* **Instructions to follow**
Reproduce the tail of the data exactly. It starts at the line containing "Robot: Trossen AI" and runs to the last line.

* **Excerpted data**
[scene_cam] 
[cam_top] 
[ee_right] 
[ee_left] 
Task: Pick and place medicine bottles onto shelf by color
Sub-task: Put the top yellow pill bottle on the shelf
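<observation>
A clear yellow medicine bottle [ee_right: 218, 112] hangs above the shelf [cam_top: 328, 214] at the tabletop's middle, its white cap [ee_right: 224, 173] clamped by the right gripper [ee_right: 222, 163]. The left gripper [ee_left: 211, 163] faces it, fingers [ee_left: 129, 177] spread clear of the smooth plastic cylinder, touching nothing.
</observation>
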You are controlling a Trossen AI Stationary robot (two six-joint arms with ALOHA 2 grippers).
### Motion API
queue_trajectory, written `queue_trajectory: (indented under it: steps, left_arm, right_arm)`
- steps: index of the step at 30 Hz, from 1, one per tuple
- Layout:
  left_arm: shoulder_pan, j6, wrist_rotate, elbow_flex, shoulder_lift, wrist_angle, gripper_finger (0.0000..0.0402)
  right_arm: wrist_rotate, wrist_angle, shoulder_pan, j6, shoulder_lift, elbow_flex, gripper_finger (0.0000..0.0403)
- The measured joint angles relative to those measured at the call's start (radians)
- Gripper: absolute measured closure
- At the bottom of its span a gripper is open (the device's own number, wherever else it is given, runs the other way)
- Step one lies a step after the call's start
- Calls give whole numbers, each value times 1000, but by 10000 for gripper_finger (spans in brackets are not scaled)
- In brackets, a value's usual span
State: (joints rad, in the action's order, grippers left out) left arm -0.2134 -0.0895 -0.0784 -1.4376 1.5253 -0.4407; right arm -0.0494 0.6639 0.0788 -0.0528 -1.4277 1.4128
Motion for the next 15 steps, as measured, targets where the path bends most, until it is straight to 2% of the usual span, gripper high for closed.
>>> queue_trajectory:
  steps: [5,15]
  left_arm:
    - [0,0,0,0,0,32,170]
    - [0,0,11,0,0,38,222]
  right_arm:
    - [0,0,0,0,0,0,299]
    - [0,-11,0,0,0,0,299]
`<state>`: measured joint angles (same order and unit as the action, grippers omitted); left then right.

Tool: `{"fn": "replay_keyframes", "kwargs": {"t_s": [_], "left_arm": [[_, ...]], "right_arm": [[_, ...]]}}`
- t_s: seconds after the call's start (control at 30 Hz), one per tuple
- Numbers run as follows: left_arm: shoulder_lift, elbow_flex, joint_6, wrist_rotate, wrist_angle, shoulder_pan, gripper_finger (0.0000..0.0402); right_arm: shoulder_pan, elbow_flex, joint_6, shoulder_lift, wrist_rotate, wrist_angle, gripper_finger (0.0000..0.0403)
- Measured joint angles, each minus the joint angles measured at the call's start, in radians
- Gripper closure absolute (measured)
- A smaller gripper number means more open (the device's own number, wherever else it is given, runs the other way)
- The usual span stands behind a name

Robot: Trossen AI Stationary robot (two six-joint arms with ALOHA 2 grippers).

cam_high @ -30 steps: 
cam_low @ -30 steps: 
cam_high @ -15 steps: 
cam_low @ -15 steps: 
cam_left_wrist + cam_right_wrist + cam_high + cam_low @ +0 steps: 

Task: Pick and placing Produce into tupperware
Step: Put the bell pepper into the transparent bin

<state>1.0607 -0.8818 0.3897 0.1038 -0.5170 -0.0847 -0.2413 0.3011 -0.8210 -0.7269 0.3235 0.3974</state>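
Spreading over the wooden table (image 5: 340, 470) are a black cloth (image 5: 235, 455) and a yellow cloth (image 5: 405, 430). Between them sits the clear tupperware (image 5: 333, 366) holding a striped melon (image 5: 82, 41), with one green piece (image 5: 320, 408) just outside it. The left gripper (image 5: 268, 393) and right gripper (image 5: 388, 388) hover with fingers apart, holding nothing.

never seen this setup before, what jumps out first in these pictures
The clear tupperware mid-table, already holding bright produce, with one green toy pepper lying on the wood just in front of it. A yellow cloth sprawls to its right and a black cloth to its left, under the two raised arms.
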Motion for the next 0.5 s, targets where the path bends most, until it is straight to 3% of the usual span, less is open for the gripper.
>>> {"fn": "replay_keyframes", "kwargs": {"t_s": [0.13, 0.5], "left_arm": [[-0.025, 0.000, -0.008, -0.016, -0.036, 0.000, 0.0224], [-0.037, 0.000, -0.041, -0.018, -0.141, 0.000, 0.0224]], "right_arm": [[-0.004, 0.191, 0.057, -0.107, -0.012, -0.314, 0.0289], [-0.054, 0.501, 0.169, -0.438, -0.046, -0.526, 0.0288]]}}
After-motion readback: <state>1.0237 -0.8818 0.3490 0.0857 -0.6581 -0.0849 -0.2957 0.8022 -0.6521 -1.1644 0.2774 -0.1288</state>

* **Result of this task**
Robot: Trossen AI Stationary robot (two six-joint arms with ALOHA 2 grippers).

cam_high @ -30 steps: 
cam_low @ -30 steps: 
cam_high @ -15 steps: 
cam_low @ -15 steps: 
cam_left_wrist + cam_right_wrist + cam_high + cam_low @ +0 steps: 

Task: Pick and placing Produce into tupperware
Step: Put the bell pepper into the transparent bin

<state>1.0607 -0.8818 0.3897 0.1038 -0.5170 -0.0847 -0.2413 0.3011 -0.8210 -0.7269 0.3235 0.3974</state>
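Spreading over the wooden table (image 5: 340, 470) are a black cloth (image 5: 235, 455) and a yellow cloth (image 5: 405, 430). Between them sits the clear tupperware (image 5: 333, 366) holding a striped melon (image 5: 82, 41), with one green piece (image 5: 320, 408) just outside it. The left gripper (image 5: 268, 393) and right gripper (image 5: 388, 388) hover with fingers apart, holding nothing.

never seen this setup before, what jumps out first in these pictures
The clear tupperware mid-table, already holding bright produce, with one green toy pepper lying on the wood just in front of it. A yellow cloth sprawls to its right and a black cloth to its left, under the two raised arms.
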Motion for the next 0.5 s, targets where the path bends most, until it is straight to 3% of the usual span, less is open for the gripper.
>>> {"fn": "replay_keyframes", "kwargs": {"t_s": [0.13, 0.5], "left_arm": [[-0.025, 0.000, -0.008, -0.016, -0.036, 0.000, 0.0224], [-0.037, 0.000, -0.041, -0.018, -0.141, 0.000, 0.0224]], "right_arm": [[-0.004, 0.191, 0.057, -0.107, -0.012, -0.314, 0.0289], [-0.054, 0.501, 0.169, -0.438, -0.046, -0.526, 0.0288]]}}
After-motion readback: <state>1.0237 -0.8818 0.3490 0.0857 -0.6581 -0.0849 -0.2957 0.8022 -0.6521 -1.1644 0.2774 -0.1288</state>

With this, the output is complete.